• Description of the task:
Please repeat the listing exactly, starting at its first line and stopping after the line that contains "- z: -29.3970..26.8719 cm".
++++++++
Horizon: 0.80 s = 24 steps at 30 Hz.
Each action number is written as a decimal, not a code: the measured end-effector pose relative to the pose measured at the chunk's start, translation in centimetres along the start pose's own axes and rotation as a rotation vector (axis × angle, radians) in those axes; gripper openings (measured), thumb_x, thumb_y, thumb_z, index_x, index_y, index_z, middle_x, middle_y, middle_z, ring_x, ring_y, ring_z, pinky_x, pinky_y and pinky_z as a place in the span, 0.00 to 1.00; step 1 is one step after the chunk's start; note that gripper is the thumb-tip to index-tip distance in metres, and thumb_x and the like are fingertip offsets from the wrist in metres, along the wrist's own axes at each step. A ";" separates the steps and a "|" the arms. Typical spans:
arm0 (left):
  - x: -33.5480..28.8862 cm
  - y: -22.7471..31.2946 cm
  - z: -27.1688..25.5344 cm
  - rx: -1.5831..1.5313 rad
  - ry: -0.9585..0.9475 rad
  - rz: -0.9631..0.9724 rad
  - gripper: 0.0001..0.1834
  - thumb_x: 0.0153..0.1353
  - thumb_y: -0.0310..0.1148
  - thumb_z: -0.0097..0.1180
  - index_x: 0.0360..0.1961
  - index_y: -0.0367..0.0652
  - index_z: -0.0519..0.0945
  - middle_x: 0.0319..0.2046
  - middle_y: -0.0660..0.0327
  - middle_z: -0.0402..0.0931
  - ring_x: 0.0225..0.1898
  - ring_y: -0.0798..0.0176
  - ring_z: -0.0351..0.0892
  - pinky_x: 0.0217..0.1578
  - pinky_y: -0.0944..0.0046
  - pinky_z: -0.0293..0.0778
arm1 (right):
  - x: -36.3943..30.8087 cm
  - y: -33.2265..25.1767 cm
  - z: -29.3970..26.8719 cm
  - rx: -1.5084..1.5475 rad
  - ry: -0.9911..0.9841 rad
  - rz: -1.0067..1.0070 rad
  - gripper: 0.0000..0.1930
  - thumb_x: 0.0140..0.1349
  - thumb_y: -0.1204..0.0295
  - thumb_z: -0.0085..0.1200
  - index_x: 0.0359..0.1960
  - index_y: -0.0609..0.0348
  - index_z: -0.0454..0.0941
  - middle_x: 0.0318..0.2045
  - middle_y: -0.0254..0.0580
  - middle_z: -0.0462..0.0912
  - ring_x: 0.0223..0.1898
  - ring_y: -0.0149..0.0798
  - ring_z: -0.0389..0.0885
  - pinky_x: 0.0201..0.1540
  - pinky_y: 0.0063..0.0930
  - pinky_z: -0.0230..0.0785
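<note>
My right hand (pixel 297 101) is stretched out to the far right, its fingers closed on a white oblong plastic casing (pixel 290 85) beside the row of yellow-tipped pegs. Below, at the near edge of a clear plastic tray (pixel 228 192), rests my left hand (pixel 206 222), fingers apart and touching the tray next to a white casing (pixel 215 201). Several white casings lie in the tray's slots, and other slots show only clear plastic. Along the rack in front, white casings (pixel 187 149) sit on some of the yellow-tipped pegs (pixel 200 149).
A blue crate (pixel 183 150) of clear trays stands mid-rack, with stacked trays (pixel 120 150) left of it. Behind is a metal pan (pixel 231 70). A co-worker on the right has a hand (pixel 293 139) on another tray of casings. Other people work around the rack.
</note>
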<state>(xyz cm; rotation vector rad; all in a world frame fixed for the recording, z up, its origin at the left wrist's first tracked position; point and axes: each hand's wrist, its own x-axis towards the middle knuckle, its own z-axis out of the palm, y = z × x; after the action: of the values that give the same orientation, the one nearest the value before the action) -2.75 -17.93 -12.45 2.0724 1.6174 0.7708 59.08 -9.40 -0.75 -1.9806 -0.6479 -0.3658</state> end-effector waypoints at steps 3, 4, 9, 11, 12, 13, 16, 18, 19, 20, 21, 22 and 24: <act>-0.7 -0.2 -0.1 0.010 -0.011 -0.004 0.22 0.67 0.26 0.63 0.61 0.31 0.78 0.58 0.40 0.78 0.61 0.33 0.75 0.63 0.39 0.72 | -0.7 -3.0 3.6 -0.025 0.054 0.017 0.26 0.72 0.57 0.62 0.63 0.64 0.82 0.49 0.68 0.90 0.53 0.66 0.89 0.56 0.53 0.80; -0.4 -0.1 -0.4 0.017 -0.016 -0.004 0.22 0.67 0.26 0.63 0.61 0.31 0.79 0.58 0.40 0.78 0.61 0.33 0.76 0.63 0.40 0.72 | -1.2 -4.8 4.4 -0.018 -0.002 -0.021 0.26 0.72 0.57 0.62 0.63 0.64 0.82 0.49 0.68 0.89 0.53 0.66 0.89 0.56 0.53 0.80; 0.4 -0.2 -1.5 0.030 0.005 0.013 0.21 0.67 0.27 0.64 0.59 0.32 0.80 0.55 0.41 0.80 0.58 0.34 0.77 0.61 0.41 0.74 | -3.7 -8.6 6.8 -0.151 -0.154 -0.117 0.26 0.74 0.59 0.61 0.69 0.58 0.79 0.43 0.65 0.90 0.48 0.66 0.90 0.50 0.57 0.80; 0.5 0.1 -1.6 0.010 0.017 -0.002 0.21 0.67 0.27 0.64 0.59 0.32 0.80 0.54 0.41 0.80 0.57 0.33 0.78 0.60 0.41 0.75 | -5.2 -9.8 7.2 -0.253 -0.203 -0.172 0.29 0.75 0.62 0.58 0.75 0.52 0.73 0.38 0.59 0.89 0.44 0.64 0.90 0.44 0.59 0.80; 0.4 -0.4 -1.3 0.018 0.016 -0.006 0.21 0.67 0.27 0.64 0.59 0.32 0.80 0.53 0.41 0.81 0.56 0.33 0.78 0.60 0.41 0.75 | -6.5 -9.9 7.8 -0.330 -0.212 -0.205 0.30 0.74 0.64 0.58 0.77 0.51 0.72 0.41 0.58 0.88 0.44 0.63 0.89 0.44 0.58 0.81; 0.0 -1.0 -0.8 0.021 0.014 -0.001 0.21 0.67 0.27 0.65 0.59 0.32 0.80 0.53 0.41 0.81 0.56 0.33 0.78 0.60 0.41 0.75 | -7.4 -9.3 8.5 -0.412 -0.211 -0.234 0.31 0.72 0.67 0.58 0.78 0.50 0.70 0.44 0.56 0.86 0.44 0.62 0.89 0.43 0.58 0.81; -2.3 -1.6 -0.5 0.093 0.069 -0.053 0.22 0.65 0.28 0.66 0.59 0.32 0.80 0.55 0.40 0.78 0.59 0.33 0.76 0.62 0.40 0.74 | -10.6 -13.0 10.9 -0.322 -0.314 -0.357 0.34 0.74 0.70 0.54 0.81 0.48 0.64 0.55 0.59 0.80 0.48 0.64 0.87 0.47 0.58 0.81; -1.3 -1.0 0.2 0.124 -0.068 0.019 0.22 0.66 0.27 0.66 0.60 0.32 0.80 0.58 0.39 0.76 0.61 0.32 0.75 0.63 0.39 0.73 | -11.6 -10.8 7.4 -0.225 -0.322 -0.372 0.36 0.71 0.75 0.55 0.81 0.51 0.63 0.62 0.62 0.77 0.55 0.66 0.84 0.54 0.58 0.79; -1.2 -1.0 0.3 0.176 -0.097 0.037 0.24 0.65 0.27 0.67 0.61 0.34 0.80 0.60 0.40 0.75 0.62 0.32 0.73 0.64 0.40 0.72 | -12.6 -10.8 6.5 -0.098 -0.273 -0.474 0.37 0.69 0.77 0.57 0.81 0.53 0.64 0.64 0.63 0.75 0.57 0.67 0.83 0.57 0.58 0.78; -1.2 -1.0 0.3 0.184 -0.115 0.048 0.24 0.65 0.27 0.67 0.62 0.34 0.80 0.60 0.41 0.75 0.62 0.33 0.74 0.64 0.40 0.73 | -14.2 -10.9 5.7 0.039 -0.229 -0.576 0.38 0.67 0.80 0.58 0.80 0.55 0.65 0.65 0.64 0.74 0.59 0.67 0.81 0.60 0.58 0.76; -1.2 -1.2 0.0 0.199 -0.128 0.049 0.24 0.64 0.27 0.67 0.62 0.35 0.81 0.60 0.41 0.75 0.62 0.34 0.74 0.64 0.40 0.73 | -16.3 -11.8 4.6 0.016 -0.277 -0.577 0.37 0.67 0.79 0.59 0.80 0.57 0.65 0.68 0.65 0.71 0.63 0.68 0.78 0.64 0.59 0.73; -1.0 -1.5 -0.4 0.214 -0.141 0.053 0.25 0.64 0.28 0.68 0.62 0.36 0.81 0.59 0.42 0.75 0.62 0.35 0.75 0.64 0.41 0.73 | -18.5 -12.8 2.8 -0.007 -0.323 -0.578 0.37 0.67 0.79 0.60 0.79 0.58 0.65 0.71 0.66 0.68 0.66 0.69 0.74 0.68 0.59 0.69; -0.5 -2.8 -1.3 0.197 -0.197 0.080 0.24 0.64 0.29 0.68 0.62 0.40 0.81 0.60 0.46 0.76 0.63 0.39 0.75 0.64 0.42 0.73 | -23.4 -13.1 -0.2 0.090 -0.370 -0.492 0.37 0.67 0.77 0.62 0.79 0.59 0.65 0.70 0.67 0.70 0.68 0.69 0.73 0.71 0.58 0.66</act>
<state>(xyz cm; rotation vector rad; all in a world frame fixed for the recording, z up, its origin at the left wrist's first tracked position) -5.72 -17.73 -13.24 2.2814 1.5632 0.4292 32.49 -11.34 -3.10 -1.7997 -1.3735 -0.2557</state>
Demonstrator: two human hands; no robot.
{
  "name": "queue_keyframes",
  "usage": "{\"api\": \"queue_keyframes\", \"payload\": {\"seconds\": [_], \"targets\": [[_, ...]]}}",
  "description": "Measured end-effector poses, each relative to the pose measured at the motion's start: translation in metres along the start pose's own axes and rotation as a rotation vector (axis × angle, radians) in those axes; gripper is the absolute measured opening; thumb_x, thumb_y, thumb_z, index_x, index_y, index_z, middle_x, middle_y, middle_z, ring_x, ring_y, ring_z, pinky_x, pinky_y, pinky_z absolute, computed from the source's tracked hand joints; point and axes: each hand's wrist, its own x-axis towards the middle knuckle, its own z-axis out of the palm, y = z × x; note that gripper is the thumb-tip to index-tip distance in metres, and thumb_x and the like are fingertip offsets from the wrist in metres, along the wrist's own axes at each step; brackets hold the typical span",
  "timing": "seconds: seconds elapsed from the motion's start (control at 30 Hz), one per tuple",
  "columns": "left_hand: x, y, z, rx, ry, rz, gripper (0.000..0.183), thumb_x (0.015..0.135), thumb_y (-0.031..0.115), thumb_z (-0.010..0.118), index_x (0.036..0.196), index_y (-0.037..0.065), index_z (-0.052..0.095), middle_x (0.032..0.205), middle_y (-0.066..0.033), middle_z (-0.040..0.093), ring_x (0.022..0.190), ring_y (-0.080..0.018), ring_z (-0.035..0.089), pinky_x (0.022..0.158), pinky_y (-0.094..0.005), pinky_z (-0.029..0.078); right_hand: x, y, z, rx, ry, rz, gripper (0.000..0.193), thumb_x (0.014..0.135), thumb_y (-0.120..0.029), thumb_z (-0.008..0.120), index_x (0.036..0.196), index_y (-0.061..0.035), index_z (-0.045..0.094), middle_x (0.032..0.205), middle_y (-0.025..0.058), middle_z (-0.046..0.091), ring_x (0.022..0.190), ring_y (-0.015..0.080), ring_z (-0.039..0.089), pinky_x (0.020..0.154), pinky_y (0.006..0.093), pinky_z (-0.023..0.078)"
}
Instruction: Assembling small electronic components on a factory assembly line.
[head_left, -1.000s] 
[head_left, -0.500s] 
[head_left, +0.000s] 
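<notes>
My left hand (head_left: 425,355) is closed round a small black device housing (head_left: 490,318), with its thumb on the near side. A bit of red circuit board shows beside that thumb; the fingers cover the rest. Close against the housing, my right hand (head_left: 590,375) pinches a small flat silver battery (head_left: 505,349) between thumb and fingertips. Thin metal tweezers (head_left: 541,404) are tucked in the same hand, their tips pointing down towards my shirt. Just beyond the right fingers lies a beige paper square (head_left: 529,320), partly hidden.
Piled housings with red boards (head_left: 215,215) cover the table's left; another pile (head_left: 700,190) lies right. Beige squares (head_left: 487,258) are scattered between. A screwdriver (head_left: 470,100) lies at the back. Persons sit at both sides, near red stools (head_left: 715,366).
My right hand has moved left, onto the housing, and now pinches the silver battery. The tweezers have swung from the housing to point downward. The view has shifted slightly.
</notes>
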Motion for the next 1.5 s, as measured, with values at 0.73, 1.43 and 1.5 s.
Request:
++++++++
• Reply:
Horizon: 0.80 s = 24 steps at 30 Hz.
Each action number is written as a decimal, not a code: the measured end-effector pose relative to the pose measured at the chunk's start, translation in centimetres along the start pose's own axes and rotation as a rotation vector (axis × angle, radians) in those axes; gripper openings (measured), thumb_x, thumb_y, thumb_z, index_x, index_y, index_z, middle_x, middle_y, middle_z, ring_x, ring_y, ring_z, pinky_x, pinky_y and pinky_z as a place in the span, 0.00 to 1.00; step 1 is one step after the chunk's start; note that gripper is the thumb-tip to index-tip distance in metres, and thumb_x and the like are fingertip offsets from the wrist in metres, along the wrist's own axes at each step. A ";" separates the steps and a "|" the arms. Typical spans:
arm0 (left):
  - x: -33.5480..28.8862 cm
  - y: -22.7471..31.2946 cm
  - z: -27.1688..25.5344 cm
  - rx: -1.5831..1.5313 rad
  - ry: -0.9585..0.9475 rad
  - rz: -0.9631..0.9724 rad
  - gripper: 0.0001..0.1834
  - thumb_x: 0.0153..0.1353
  - thumb_y: -0.0310..0.1148
  - thumb_z: -0.0097..0.1180
  - index_x: 0.0360..0.1961
  - index_y: -0.0367..0.0652
  - index_z: -0.0519..0.0945
  - middle_x: 0.0319..0.2046
  - middle_y: -0.0660..0.0327
  - middle_z: -0.0402..0.0931
  - ring_x: 0.0225..0.1898
  - ring_y: -0.0798..0.0176
  - ring_z: -0.0351..0.0892
  - pinky_x: 0.0217..0.1578
  - pinky_y: -0.0944..0.0046
  - pinky_z: -0.0293..0.0778
arm1 (right):
  - x: -36.3943..30.8087 cm
  - y: -33.2265..25.1767 cm
  - z: -29.3970..26.8719 cm

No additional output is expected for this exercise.